Read through the entries below and copy each line where "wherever" turns up.

----------------------------------------

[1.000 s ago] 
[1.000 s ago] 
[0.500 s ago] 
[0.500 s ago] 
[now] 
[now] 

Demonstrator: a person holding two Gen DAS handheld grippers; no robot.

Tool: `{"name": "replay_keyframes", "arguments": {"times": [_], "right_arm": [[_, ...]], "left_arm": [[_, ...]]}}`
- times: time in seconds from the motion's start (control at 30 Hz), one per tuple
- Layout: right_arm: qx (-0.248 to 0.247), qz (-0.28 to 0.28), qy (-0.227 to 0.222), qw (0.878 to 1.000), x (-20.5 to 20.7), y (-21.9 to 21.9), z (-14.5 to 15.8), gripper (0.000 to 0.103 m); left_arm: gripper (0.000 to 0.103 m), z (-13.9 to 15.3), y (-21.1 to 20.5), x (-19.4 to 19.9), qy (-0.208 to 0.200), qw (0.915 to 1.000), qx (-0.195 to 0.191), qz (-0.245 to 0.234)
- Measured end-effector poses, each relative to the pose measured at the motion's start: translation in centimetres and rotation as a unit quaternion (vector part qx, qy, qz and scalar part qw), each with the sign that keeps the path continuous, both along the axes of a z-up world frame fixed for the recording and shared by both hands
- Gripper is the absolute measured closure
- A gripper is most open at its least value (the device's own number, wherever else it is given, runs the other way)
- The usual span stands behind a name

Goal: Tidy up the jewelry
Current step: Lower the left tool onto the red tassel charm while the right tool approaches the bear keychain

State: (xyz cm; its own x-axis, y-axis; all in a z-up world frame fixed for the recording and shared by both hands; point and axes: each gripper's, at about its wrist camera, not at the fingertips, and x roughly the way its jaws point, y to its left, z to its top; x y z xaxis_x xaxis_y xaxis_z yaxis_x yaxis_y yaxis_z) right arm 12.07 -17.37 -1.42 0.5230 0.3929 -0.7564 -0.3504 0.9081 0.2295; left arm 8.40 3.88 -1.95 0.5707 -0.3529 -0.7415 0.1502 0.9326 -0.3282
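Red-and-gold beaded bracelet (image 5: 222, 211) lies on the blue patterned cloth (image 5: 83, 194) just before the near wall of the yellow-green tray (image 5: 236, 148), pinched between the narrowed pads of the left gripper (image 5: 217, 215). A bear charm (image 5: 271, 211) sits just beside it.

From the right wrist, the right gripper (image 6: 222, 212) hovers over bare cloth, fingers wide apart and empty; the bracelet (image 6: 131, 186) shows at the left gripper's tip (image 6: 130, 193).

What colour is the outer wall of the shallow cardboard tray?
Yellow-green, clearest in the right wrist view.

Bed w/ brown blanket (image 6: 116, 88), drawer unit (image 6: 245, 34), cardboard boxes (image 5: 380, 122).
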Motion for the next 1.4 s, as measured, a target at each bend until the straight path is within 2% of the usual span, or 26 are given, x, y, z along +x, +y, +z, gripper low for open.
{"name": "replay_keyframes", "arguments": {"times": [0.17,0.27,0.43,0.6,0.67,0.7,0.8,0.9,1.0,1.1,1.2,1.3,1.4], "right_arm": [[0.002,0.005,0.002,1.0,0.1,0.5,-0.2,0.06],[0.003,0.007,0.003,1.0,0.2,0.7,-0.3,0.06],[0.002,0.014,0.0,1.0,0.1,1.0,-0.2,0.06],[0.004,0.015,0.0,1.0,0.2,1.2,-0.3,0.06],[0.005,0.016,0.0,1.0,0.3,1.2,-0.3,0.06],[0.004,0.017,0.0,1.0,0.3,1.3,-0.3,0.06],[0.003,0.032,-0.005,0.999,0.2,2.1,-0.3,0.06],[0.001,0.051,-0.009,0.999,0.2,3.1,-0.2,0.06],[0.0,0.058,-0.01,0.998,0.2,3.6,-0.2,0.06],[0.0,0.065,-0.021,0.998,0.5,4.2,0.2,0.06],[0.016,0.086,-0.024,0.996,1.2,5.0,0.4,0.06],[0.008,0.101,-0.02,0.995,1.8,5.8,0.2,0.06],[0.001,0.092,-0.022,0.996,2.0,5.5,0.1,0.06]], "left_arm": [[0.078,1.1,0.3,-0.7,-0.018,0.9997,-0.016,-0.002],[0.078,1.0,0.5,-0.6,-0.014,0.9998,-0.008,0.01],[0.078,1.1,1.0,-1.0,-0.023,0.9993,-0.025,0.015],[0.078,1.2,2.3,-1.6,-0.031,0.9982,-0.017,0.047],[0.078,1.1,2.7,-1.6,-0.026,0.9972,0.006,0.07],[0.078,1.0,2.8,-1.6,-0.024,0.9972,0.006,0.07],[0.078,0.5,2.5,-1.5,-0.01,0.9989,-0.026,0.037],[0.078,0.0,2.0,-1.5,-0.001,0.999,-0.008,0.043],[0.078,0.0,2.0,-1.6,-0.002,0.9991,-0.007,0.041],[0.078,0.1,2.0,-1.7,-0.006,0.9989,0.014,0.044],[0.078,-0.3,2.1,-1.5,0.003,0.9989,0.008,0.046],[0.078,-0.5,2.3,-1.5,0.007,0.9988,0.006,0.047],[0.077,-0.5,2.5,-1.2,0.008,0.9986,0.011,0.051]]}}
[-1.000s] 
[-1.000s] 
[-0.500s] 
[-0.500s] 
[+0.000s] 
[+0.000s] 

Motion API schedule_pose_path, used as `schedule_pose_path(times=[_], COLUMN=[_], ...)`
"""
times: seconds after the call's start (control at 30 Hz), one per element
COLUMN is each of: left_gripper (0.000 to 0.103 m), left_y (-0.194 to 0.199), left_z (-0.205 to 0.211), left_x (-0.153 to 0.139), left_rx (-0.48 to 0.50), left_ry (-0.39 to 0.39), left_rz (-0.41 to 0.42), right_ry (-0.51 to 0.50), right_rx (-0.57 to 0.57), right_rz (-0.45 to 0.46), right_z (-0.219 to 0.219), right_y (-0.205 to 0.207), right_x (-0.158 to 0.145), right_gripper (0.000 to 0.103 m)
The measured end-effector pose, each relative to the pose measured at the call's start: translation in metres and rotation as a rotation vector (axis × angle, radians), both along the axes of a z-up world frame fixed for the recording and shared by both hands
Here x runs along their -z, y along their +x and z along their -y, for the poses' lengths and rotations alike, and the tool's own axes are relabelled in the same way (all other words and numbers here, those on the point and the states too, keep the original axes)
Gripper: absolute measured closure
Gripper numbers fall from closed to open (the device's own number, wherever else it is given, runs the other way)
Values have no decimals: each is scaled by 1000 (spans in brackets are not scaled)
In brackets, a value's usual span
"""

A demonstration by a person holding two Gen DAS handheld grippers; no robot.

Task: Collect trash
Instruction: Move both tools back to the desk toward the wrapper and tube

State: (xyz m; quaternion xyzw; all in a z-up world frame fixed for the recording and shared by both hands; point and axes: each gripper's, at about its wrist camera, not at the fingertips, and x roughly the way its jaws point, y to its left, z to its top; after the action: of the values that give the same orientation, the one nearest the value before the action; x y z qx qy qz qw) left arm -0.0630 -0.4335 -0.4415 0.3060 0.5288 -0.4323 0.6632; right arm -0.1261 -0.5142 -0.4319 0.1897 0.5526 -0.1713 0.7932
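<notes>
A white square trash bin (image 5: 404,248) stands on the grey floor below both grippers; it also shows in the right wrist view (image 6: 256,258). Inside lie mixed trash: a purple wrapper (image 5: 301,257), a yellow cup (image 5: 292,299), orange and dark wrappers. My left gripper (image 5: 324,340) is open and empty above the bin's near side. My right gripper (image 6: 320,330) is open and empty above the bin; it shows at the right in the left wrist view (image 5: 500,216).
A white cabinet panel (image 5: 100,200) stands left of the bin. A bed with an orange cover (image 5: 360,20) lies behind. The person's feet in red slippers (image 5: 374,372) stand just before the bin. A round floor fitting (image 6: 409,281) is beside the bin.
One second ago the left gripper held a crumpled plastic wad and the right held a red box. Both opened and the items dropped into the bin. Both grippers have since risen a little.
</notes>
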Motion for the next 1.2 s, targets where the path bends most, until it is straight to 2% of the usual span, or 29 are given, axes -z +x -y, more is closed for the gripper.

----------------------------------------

= Task output =
- A gripper is most open at its least value (the device's own number, wherever else it is given, runs the other way)
Gripper numbers fall from closed to open (the device's own number, wherever else it is given, runs the other way)

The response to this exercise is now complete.